:: Your assignment ::
Your answer must be the lines from the first one in the material through the line with "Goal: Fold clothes", retyped exactly and with no pictures.

────

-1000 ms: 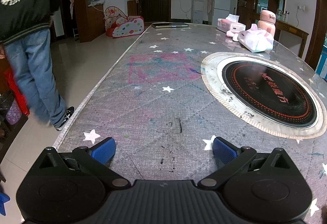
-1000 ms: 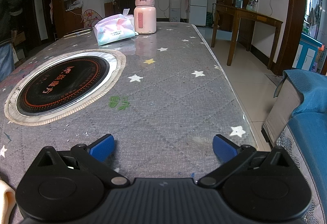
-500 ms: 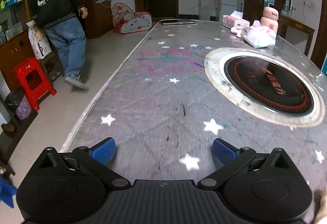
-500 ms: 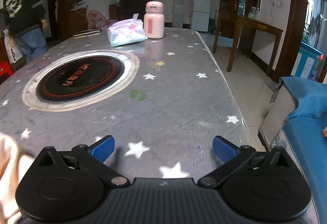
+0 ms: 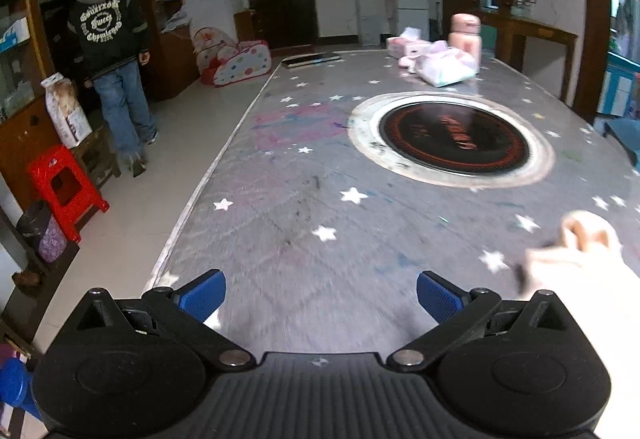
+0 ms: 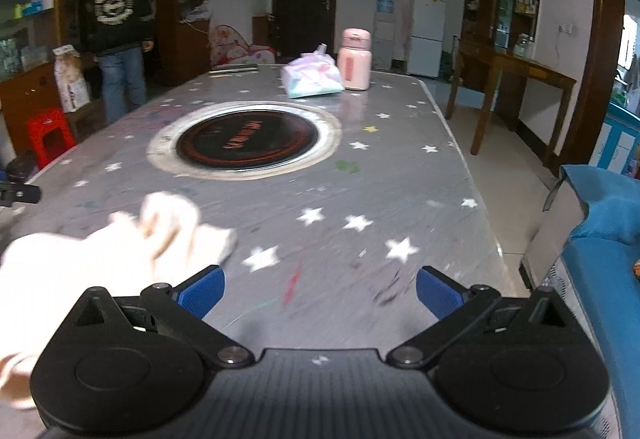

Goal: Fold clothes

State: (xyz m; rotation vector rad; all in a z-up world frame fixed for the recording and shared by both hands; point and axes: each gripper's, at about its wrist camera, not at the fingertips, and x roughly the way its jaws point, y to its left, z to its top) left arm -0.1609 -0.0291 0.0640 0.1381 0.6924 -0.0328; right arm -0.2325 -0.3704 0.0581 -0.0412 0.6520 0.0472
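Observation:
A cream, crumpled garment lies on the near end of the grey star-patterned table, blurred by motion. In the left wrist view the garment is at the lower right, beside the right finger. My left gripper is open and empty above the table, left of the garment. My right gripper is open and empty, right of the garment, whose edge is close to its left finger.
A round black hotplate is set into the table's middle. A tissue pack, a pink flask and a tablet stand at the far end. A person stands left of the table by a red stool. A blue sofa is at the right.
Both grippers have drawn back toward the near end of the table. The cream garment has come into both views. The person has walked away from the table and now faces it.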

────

:: Task result ::
-1000 ms: 
-1000 ms: 
-500 ms: 
-500 ms: 
+0 ms: 
+0 ms: 

Goal: Fold clothes

With the output given, the exercise is complete.